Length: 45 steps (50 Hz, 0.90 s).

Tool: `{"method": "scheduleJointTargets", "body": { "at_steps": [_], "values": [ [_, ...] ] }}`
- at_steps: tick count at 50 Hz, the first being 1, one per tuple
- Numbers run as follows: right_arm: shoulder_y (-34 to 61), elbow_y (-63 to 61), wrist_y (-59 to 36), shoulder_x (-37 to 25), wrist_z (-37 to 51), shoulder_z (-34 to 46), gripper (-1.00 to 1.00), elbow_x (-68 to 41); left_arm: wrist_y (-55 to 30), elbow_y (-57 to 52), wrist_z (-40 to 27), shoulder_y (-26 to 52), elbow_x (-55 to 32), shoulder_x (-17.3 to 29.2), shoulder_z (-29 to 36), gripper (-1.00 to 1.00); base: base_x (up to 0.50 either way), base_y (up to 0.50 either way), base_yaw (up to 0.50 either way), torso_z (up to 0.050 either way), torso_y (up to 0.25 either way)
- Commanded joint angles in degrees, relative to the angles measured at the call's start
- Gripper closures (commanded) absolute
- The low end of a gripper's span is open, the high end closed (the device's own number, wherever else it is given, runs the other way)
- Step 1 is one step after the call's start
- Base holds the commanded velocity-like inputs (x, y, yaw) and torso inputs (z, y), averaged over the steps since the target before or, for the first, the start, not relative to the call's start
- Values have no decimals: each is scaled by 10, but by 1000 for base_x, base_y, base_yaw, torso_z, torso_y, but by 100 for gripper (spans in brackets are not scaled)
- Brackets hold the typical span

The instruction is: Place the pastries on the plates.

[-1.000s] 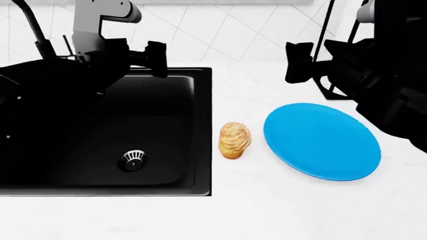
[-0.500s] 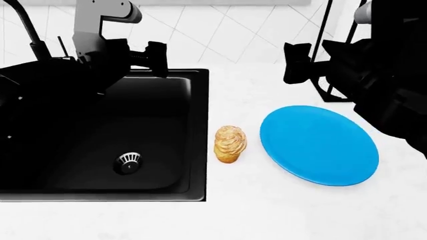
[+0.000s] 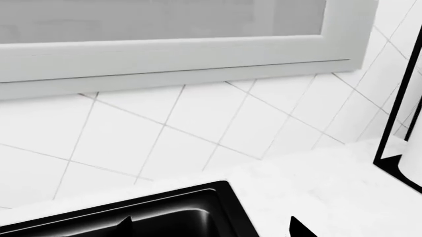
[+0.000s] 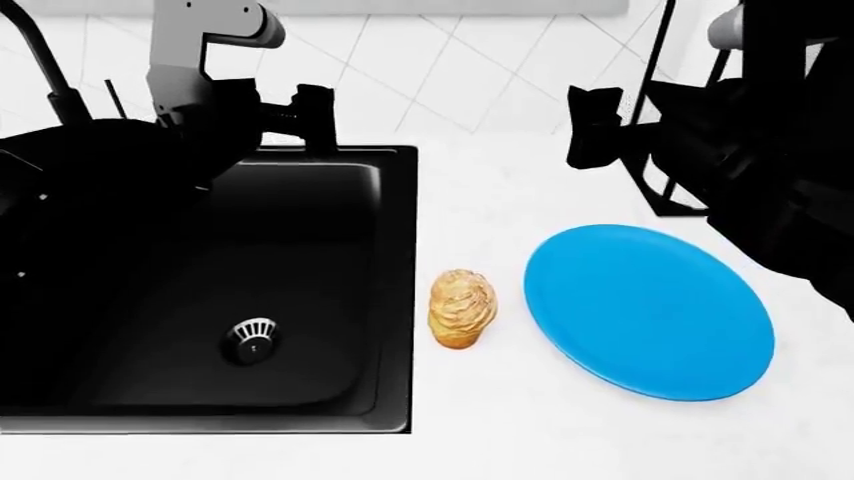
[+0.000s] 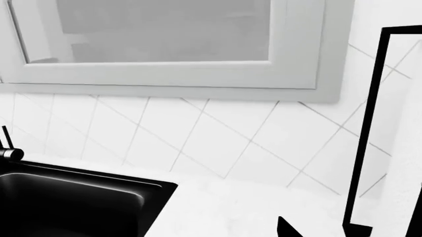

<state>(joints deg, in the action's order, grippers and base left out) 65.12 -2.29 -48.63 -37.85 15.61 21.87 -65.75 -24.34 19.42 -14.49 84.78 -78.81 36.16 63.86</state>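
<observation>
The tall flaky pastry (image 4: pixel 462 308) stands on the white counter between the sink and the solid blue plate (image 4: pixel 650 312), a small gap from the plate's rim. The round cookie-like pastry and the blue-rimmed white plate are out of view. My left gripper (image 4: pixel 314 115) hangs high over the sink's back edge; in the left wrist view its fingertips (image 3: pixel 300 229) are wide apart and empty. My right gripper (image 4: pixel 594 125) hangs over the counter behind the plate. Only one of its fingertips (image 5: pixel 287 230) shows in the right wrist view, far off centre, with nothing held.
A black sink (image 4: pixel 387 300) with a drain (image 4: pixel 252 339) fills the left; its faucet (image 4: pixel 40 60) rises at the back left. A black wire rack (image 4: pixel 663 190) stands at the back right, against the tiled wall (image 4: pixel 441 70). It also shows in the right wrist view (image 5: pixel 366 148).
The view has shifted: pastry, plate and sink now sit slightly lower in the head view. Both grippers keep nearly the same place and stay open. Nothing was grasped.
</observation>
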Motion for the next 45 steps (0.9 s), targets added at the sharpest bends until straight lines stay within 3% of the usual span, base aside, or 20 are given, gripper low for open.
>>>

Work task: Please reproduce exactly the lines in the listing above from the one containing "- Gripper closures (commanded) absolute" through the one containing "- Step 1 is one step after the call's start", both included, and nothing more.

The completed task:
- Gripper closures (commanded) absolute
- The low end of a gripper's span is open, the high end closed (the device's own number, wherever else it is given, runs the other way)
- Step 1 is one step after the call's start

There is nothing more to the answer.